Start of STORED DATA

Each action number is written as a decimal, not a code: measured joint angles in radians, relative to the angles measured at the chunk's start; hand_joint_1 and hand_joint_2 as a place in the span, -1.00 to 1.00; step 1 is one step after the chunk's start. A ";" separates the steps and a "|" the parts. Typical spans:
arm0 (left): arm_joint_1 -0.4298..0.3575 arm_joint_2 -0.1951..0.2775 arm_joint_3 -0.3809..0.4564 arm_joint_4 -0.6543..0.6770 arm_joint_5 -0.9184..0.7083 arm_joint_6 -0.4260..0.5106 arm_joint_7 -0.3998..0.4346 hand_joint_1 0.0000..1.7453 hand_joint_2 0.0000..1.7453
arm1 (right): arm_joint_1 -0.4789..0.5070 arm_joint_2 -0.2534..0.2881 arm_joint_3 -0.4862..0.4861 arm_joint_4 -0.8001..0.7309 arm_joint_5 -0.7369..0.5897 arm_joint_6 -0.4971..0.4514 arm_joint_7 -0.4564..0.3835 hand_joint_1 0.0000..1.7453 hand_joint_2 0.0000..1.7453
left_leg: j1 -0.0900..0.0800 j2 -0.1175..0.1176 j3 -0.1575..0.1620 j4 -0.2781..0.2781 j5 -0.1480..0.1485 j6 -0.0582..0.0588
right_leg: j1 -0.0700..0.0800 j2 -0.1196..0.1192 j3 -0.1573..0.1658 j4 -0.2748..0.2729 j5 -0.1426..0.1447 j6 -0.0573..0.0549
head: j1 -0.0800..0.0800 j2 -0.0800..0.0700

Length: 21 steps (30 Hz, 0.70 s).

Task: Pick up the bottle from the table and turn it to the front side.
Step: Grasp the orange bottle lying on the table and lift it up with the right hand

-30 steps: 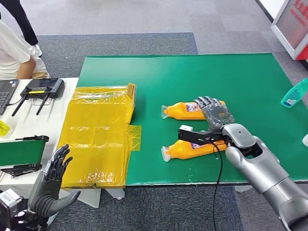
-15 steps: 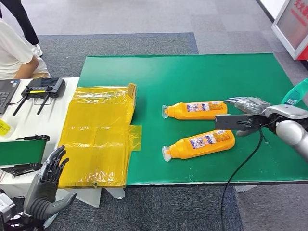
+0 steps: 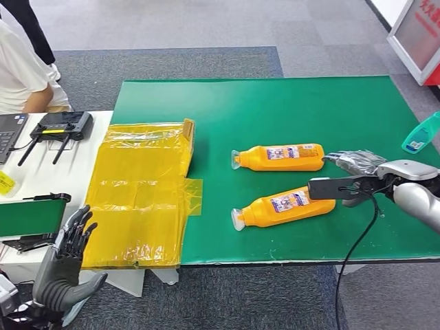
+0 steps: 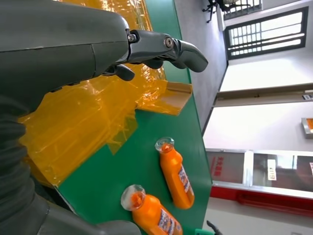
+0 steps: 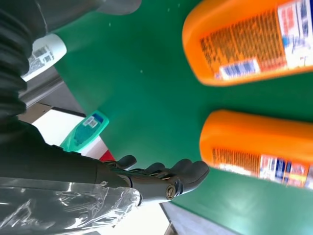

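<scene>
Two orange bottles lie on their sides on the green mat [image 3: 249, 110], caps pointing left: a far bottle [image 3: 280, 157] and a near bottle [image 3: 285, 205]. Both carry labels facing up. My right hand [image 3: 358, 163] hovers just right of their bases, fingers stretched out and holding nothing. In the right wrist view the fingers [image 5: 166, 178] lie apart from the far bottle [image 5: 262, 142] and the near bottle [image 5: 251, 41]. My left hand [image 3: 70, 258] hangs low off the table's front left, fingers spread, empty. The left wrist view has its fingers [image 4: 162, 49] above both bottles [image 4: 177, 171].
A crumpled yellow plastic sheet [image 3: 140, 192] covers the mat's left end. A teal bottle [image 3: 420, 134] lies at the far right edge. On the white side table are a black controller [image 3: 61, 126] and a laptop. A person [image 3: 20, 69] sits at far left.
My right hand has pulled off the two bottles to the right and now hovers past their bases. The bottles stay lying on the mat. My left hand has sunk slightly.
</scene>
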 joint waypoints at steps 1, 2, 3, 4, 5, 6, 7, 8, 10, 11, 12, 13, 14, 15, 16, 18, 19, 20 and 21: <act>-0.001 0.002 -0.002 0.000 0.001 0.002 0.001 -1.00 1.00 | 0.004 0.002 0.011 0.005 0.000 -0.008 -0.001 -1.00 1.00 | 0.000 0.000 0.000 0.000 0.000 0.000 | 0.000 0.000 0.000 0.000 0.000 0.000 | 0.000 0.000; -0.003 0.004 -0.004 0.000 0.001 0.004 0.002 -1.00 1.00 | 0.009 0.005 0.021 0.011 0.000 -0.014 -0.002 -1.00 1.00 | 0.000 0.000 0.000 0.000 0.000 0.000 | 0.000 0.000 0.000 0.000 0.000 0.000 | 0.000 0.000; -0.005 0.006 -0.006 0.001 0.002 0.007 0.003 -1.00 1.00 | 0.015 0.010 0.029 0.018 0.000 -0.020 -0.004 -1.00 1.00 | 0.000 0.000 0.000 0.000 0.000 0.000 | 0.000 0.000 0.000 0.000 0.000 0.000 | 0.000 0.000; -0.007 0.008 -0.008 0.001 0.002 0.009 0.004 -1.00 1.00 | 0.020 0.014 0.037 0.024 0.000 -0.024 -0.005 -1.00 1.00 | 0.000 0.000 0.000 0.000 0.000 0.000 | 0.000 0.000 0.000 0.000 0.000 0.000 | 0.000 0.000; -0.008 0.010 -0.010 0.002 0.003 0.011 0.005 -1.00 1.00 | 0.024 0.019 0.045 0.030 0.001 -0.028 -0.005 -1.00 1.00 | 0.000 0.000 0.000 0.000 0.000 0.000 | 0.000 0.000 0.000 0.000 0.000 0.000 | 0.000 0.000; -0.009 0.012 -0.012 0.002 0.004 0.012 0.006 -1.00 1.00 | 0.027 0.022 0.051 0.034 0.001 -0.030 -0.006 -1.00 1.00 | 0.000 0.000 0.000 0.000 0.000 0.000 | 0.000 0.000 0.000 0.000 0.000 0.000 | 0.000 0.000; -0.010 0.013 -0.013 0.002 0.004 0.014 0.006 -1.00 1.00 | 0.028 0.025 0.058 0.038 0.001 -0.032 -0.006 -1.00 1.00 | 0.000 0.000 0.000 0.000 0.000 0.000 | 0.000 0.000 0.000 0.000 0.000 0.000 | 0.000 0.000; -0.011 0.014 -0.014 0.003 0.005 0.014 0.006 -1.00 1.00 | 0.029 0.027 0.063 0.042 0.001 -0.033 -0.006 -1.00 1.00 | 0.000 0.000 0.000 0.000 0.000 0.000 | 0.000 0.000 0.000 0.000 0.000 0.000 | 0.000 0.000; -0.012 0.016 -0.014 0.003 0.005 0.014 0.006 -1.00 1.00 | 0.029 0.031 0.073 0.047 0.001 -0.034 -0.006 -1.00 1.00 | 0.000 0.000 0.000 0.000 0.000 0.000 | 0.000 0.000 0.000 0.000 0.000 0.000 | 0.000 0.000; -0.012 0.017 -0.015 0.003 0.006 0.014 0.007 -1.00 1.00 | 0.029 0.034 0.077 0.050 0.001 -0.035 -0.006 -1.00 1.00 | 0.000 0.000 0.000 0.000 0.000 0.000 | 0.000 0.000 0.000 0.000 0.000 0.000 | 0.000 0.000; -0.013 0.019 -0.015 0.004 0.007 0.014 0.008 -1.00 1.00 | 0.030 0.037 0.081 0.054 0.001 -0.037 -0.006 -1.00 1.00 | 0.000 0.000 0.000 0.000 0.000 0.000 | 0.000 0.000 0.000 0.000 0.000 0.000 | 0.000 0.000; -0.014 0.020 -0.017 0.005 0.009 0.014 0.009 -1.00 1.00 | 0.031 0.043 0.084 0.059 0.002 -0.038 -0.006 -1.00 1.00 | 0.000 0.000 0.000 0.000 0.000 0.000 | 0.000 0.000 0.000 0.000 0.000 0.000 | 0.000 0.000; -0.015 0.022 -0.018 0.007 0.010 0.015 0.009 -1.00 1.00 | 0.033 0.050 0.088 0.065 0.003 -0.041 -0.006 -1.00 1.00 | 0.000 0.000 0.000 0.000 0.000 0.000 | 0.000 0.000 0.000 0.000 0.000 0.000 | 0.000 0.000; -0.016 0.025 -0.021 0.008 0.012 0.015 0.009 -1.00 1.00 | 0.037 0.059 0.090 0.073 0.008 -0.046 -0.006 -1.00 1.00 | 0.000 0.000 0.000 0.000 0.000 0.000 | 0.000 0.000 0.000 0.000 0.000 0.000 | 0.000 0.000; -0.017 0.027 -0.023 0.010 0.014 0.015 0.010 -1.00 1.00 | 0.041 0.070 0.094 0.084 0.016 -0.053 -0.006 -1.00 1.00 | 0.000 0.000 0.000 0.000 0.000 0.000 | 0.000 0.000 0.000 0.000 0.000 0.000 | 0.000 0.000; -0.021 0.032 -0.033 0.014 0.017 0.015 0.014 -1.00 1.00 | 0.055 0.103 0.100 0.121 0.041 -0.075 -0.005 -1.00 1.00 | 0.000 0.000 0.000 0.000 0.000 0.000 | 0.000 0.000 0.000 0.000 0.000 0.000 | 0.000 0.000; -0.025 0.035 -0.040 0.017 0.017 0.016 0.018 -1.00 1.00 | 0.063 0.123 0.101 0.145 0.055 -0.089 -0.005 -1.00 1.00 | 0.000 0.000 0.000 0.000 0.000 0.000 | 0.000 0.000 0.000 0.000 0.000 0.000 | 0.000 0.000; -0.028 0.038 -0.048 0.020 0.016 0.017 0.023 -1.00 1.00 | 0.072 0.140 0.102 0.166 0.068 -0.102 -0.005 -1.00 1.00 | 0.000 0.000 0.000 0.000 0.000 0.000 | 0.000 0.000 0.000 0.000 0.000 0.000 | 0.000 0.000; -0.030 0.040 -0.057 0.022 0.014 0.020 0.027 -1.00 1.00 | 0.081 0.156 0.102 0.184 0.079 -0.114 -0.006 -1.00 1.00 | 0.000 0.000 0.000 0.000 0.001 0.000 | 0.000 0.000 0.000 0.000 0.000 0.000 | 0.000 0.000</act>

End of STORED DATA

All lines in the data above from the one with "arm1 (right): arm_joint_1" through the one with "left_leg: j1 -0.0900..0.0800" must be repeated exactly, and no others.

## [EXERCISE RESPONSE]
arm1 (right): arm_joint_1 -0.4789..0.5070 arm_joint_2 -0.2534..0.2881 arm_joint_3 -0.4862..0.4861 arm_joint_4 -0.8001..0.7309 arm_joint_5 -0.7369..0.5897 arm_joint_6 -0.4971..0.4514 arm_joint_7 -0.4564..0.3835 hand_joint_1 0.0000..1.7453 hand_joint_2 0.0000..1.7453
left_leg: j1 -0.0900..0.0800 j2 -0.1175..0.1176 j3 -0.1575..0.1620 j4 -0.2781..0.2781 j5 -0.1480..0.1485 j6 -0.0582..0.0588

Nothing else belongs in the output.